Chocolate Coconut Balls

(1)
"This recipe takes you back to your childhood once again, with these perfect retro chocolate and coconut balls. They are not too sweet but satisfy those cravings."
-- @mymuybueno
Jump to Section
  • Recipe Card
Prep time: 20mins
Cook time: 1hr
Serves or Makes: 12

Recipe Card

ingredients

For the balls

  • 85 gram cashews, soaked in water overnight
  • 40 milliliter coconut milk, refrigerated overnight
  • 3 tbsp coconut oil, melted
  • 1 tbsp coconut butter
  • 60 gram brown rice syrup or maple syrup

ingredients

For the chocolate glaze

  • 100 milliliter coconut oil, melted
  • 60 gram cacao powder
  • 50 gram maple syrup

Method

For the chocolate glaze

  • Step 1

    Do not shake the tin of coconut milk, just remove it from the fridge, open and gently scrape 40g of the thick coconut cream off the top.
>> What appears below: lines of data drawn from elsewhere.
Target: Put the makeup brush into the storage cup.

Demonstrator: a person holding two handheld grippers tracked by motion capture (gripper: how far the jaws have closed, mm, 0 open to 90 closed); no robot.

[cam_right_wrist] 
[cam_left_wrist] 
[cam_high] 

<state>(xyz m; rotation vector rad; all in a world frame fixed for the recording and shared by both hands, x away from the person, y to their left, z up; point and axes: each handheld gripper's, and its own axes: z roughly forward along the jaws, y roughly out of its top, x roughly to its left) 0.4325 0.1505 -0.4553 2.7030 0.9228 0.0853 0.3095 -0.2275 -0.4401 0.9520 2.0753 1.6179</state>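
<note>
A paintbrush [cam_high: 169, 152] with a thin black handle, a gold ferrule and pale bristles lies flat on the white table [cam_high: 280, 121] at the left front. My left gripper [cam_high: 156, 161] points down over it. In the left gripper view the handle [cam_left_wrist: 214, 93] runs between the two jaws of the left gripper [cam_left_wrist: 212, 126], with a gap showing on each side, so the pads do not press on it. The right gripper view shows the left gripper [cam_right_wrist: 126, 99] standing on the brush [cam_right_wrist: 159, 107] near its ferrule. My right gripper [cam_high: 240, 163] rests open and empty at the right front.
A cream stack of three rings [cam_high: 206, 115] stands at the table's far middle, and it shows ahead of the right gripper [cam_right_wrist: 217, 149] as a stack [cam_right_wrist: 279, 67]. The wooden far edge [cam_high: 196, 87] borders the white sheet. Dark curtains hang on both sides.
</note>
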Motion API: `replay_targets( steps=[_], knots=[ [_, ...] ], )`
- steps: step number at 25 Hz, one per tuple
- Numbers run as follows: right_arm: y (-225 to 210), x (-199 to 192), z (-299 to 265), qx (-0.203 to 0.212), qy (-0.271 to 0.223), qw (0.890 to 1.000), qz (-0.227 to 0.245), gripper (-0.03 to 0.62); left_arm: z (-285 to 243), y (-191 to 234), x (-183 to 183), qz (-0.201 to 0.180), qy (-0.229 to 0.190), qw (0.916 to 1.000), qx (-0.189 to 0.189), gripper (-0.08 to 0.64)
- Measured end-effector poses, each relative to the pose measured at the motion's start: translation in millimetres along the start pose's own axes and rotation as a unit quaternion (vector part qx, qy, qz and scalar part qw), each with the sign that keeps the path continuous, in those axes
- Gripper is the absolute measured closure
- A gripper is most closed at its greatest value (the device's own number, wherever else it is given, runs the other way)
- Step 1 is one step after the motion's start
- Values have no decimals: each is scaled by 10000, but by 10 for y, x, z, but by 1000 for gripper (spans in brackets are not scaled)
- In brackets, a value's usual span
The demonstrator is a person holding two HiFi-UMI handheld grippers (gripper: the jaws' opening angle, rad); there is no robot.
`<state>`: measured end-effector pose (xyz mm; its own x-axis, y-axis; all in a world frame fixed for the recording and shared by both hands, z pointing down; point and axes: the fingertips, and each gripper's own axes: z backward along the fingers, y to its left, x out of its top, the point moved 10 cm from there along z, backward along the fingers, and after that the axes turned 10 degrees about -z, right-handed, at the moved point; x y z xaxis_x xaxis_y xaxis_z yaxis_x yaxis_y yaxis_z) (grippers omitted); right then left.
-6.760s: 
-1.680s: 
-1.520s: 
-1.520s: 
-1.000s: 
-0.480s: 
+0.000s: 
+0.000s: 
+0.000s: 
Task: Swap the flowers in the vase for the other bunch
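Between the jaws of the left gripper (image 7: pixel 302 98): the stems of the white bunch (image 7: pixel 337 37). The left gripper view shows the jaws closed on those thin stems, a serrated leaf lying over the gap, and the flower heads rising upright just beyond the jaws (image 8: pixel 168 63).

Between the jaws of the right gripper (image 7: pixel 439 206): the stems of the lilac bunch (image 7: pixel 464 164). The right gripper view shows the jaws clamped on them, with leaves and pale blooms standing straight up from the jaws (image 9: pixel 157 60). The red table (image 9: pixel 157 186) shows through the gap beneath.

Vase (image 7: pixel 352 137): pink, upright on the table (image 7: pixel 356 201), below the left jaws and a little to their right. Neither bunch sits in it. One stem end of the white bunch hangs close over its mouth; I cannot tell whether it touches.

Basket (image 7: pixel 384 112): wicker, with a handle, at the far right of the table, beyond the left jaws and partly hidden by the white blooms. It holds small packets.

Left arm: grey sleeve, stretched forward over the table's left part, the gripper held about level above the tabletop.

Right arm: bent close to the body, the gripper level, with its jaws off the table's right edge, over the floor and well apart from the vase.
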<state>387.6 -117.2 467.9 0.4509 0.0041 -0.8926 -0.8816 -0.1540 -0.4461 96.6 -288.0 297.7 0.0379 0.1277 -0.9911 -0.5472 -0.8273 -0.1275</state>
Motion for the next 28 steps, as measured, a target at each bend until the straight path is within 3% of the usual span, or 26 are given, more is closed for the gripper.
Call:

Put this into your food processor. Drain and rinse the soaked cashews, discarding the soaking water, then add these and all the remaining ingredients to the food processor and blend well.

  • Step 2

    Weigh and divide the mixture into evenly-sized pieces, then mould them into balls. Carefully insert a toothpick into each ball, then place them on a tray lined with parchment paper. Place in the freezer for around 1 hour.

For the chocolate glaze

  • Step 1

    Whisk all the ingredients together in a bowl and use the glaze immediately. Once the balls are firm, hold the toothpicks and dip each one into the chocolate glaze, coating them evenly. Wait for the chocolate glaze to firm up like a shell before placing each coated ball back on the tray. Return them to the freezer and then once the chocolate is solid, carefully remove the toothpicks.

  • Step 2

    Store the chocolate coconut balls in the freezer, and remove them a few minutes before serving. Enjoy.